Desde comienzos de octubre se han registrado cerca de 230 ataques con armas de fuego, cuchillos y coches. Más de 150 se registraron en Cisjordania. Hay cientos de heridos y 29 israelíes han sido asesinados, pero también han muerto más de 180 palestinos, la mayoría de ellos, abatidos tras el ataque, y miles resultaron heridos en los enfrentamientos.

Médicos y paramédicos del Ejército aseguran que el tratamiento se realiza siempre teniendo en cuentas las heridas más graves, independientemente de quién se trate.

El servicio de emergencias judío, sin embargo, no procede de la misma forma. “Nosotros hemos instruido a nuestros voluntarios que primero tienen que tratar a la víctima, asegura el director de la organización Jehuda Meshi Sahav. “Aun cuando el asesino esté herido grave o su vida corra peligro, se trata primero a la víctima, aunque sus heridas sean leves o de mediana gravedad”.

De esta forma siguen su “lógica moral“, asegura este judío de fuertes creencias religiosas. Y agrega: “Si pudiera, me mataría a mí también aunque lo estoy tratando. Quiere ser shahid (mártir) y morir”.

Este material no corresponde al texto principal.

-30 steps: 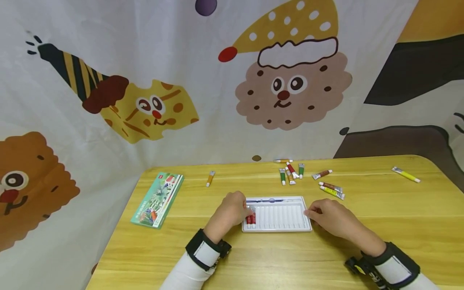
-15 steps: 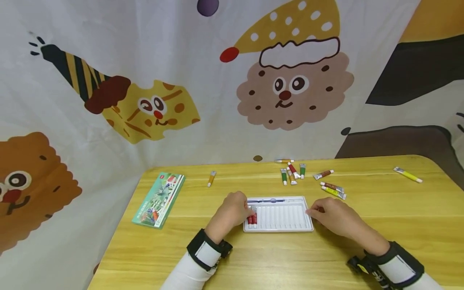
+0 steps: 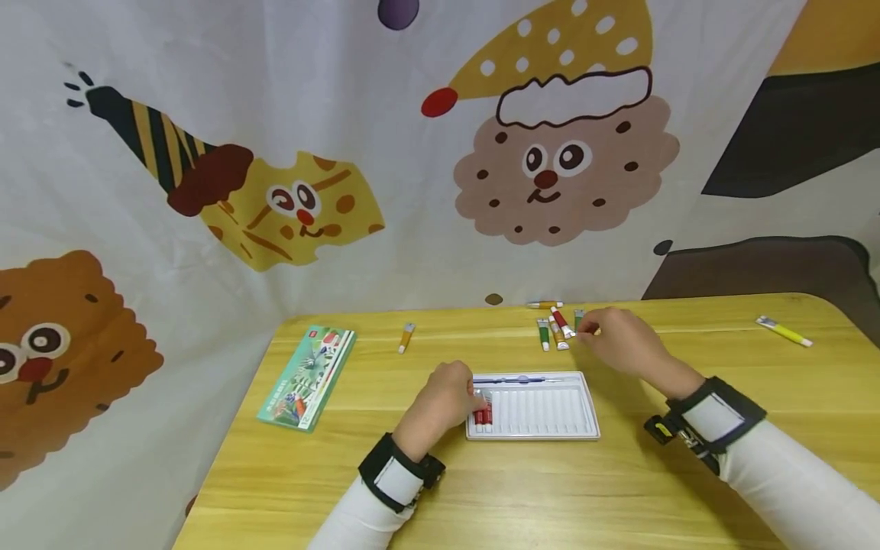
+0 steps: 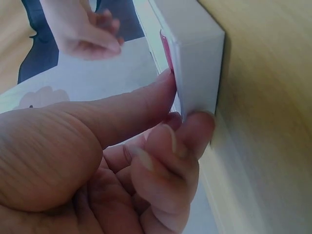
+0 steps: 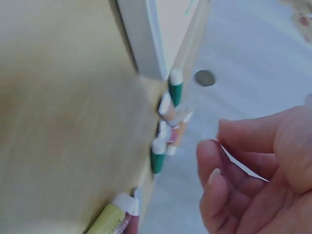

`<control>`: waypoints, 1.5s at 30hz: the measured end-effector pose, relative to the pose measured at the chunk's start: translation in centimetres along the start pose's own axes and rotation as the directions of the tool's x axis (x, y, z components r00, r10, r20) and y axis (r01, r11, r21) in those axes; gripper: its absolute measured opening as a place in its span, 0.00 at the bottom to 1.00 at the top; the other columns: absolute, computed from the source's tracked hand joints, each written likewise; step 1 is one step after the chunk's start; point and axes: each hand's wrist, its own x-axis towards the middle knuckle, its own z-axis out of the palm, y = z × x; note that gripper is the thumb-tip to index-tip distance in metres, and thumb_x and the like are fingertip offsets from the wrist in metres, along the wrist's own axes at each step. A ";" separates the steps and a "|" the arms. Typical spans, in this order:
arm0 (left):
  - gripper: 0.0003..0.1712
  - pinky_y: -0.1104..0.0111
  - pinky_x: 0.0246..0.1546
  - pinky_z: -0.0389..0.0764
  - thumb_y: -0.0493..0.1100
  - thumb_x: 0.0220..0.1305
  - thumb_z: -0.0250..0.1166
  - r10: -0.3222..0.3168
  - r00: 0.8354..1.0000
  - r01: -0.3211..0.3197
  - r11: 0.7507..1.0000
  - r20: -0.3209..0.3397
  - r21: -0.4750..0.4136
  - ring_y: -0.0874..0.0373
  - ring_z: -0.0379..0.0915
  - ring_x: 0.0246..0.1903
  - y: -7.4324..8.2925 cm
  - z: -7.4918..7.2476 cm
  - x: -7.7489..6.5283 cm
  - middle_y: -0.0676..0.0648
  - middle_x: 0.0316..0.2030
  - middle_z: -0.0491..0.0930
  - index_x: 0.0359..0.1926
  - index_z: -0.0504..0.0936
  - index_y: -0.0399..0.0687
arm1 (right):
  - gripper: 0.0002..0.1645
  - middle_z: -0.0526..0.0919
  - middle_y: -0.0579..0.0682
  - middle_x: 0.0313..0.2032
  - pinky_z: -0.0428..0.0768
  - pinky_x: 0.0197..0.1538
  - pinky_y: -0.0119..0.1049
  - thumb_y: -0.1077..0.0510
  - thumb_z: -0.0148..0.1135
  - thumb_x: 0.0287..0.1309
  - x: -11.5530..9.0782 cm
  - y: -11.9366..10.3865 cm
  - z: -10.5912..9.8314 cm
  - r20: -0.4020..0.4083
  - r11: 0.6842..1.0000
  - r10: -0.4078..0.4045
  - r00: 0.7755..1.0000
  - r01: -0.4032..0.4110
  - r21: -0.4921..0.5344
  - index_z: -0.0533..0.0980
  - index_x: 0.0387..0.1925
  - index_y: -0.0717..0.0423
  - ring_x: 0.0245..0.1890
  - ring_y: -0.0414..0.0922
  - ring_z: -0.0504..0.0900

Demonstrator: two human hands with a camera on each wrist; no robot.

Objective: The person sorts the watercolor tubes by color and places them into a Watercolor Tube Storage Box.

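Note:
My left hand grips the left end of a white plastic tray. In the left wrist view its thumb lies at the rim beside a red paint tube, and a finger is against the tray's outer wall. Two red paint tubes lie in the tray's leftmost slots, partly covered by that hand. A blue paintbrush lies along the tray's back groove. My right hand is over the table beside a green paint tube, fingers loosely bent with nothing between them.
Several tubes lie at the back, including a green one and a red one. An orange tube and a teal paint box are to the left. A yellow tube lies far right. The right hand hides others.
My right hand has left the tray's right edge and moved back toward the cluster of tubes. My left hand stays on the tray, and the head view has shifted slightly.

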 end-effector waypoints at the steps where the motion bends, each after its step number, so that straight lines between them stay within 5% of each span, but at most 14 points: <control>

La diferencia no tiene nada que ver con la confesión religiosa, agrega en una entrevista con el portal de noticias ynet. Él sólo diferencia entre agresores y víctimas, sin importar su creencia religiosa.

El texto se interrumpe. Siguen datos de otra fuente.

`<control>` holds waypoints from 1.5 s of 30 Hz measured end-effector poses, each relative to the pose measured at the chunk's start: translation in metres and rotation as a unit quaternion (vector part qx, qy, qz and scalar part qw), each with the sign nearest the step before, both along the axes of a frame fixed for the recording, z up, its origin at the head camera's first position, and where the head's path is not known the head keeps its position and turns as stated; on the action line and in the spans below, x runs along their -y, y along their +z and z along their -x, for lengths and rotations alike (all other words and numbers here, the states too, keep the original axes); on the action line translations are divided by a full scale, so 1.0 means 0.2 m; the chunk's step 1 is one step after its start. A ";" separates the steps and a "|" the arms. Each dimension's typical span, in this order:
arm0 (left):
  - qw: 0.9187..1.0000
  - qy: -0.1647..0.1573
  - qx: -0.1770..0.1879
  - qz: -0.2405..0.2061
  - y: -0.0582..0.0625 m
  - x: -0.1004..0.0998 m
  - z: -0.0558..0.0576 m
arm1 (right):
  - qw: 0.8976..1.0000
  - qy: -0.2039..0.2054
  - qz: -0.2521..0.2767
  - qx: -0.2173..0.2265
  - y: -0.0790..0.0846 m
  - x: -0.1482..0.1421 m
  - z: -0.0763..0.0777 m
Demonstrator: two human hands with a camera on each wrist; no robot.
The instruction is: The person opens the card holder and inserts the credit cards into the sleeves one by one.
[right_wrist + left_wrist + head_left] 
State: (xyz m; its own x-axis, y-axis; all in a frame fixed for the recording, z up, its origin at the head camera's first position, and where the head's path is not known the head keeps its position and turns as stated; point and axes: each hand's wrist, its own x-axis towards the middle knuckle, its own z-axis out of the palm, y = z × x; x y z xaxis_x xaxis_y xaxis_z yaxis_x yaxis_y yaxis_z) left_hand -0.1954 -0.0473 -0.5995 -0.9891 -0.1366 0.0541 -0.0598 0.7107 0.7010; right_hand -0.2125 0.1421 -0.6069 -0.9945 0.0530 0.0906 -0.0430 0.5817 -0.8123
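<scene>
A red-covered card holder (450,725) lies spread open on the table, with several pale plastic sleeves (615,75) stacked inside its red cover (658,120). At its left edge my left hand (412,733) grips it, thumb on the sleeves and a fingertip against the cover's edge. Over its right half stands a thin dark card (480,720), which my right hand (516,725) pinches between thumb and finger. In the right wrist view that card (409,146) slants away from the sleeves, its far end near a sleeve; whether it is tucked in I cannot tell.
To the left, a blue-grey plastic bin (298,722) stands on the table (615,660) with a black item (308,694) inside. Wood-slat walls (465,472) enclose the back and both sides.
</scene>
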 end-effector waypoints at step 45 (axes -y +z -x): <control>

“Es un acto de enorme fuerza psicológica tratar a un terrorista herido”, comenta la militar Rokach, que siempre porta su arma reglamentaria consigo. “Para el soldado es también muy duro”, agrega. “Hay imágenes que a uno nunca se le van de la cabeza”, insistió.

La Media Luna Roja palestina, por su parte, sí trata a los soldados israelíes palestinos. “La voluntad de salvar vidas” es como un puente, señala Rokach, que ha crecido en el seno de una familia religiosa. “Si se quiere salvar a alguien, da completamente igual el color de la piel, la raza o pañuelo en la cabeza”.

La joven tiene la sensación de encontrarse continuamente en el centro de la tormenta, pero señala que es adicta al trabajo. “A menudo me llaman también el fin de semana y mi novio entiende que apenas tenga tiempo.

El área en la que se mueve Rokach, cerca de la base militar en la colonia de Beit El, en el norte de Cisjordania, es una zona de alta tensión. Se encuentra junto a la ciudad palestina de Ramala y actualmente se registran allí cada semana entre dos y cuatro ataques.

Daniel Salach, de 19 años, se encuentra desde hace un año en el Ejército, donde está ejerciendo de auxiliar sanitario. “Hay que tener un estado de ánimo estable para aguantarlo“, comenta el joven.

Los palestinos de los pueblos aledaños llevan a los pacientes que sufren un ataque al corazón o los niños que se han fracturado algún hueso a la entrada de la base militar. “Saben que nosotros tratamos a todos”, dijo Rokach.

A pesar de las hostilidades subliminales contra la potencia ocupante israelí, uno tiene la sensación que hay cierto aprecio”, señala la joven paramédico. “Muchos me lo agradecen sin palabras, sólo con una sonrisa”.

Redacción Doble Llave.

Con información de dpa.

Fotografía REUTERS/Stringer.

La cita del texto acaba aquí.